_WORK ORDER_:
Because the material must match the original, reproduce every line of it exactly.

_EXERCISE DATA_:
= Beginning of Section =
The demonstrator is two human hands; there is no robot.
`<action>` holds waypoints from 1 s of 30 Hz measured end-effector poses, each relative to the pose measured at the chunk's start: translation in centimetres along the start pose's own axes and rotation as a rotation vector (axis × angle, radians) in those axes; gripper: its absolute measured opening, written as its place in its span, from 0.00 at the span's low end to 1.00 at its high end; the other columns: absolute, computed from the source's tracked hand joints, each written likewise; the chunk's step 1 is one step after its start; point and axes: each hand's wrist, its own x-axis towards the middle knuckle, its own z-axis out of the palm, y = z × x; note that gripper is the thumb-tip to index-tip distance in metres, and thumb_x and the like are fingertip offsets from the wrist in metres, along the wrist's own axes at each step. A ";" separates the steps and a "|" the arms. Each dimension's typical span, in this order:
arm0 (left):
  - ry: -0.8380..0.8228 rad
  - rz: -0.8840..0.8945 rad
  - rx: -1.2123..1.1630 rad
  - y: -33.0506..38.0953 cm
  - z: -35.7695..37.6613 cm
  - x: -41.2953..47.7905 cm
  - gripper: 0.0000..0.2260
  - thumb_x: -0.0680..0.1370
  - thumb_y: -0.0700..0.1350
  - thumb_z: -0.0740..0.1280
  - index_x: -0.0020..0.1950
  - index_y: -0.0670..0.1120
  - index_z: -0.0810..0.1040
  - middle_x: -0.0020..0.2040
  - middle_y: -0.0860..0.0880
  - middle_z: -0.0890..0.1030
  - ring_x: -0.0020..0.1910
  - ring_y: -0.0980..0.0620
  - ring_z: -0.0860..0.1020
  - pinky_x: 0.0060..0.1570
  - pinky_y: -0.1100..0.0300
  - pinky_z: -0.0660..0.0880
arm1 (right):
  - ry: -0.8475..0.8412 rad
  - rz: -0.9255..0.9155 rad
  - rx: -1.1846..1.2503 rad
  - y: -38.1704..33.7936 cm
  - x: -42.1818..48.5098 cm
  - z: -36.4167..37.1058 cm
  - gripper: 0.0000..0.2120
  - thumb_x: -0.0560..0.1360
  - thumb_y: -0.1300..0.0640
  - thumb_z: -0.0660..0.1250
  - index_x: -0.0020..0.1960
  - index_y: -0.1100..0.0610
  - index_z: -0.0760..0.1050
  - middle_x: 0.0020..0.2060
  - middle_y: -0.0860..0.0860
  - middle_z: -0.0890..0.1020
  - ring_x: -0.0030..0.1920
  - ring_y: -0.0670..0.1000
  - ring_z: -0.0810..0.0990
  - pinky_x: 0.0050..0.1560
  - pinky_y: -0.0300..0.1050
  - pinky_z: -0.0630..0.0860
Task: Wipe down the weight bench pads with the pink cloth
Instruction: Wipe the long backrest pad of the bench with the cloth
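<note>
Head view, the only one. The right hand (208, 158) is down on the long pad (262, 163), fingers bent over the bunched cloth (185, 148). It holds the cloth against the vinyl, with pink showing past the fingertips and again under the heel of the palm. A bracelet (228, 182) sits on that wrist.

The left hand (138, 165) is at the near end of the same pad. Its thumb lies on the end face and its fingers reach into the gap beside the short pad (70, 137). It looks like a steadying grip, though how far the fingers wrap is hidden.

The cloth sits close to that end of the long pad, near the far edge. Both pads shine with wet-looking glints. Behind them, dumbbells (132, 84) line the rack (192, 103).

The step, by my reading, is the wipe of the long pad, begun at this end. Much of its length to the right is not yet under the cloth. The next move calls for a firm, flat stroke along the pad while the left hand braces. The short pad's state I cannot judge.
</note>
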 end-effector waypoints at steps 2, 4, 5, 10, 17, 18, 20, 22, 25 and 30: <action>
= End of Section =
_TASK ANSWER_:
The demonstrator is two human hands; there is no robot.
`<action>` holds waypoints from 1 s of 30 Hz measured end-effector poses, each relative to the pose measured at the chunk's start: translation in centimetres along the start pose's own axes and rotation as a rotation vector (axis × angle, radians) in those axes; gripper: its absolute measured opening, written as its place in its span, from 0.00 at the span's low end to 1.00 at its high end; the other columns: absolute, computed from the source's tracked hand joints, each written likewise; the chunk's step 1 is one step after its start; point and axes: each hand's wrist, its own x-axis towards the middle knuckle, its own z-axis out of the palm, y = z × x; note that gripper is the thumb-tip to index-tip distance in metres, and thumb_x and the like are fingertip offsets from the wrist in metres, along the wrist's own axes at each step. A ";" separates the steps and a "|" the arms. Each dimension's typical span, in this order:
arm0 (left):
  - ry: -0.8380..0.8228 rad
  - rz: -0.8840..0.8945 rad
  - rx: -1.2123..1.1630 rad
  - y: -33.0506..38.0953 cm
  - z: -35.7695..37.6613 cm
  - x: -41.2953..47.7905 cm
  - gripper: 0.0000..0.2260
  - thumb_x: -0.0680..0.1370
  - thumb_y: -0.0700..0.1350
  - thumb_z: -0.0740..0.1280
  - index_x: -0.0020..0.1950
  - index_y: -0.0670..0.1120
  - index_z: -0.0810..0.1040
  - middle_x: -0.0020..0.2040
  - middle_y: -0.0860..0.0880
  - middle_z: -0.0890..0.1030
  - ring_x: -0.0020..0.1910
  - ring_y: -0.0980..0.0620
  - ring_z: -0.0860..0.1020
  - pinky_x: 0.0060..0.1570
  - pinky_y: -0.1100..0.0300
  - pinky_z: -0.0660..0.0880
arm1 (right):
  - ry: -0.8475..0.8412 rad
  - rz: -0.9255..0.9155 rad
  - rx: -1.1846..1.2503 rad
  - y: -38.1704..33.7936 cm
  - x: -42.1818..48.5098 cm
  - z: -36.4167..37.1058 cm
  - gripper: 0.0000..0.2120
  - thumb_x: -0.0560..0.1360
  - thumb_y: -0.1300..0.0640
  - thumb_z: -0.0660..0.1250
  - index_x: -0.0020..0.1960
  - index_y: -0.1100..0.0610
  - index_z: -0.0760..0.1050
  - middle_x: 0.0020..0.2060
  - middle_y: -0.0860..0.0860
  - middle_z: -0.0890..0.1020
  - ring_x: -0.0030..0.1920
  - ring_y: -0.0670..0.1000
  - ring_z: -0.0810..0.0990
  - pinky_x: 0.0050..0.1560
  - pinky_y: -0.0300..0.1050
  - pinky_z: -0.0630..0.0860
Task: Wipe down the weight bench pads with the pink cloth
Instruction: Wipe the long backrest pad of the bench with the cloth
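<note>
Head view, the only one. The right hand (208, 158) is down on the long pad (262, 163), fingers bent over the bunched cloth (185, 148). It holds the cloth against the vinyl, with pink showing past the fingertips and again under the heel of the palm. A bracelet (228, 182) sits on that wrist.

The left hand (138, 165) is at the near end of the same pad. Its thumb lies on the end face and its fingers reach into the gap beside the short pad (70, 137). It looks like a steadying grip, though how far the fingers wrap is hidden.

The cloth sits close to that end of the long pad, near the far edge. Both pads shine with wet-looking glints. Behind them, dumbbells (132, 84) line the rack (192, 103).

The step, by my reading, is the wipe of the long pad, begun at this end. Much of its length to the right is not yet under the cloth. The next move calls for a firm, flat stroke along the pad while the left hand braces. The short pad's state I cannot judge.
</note>
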 end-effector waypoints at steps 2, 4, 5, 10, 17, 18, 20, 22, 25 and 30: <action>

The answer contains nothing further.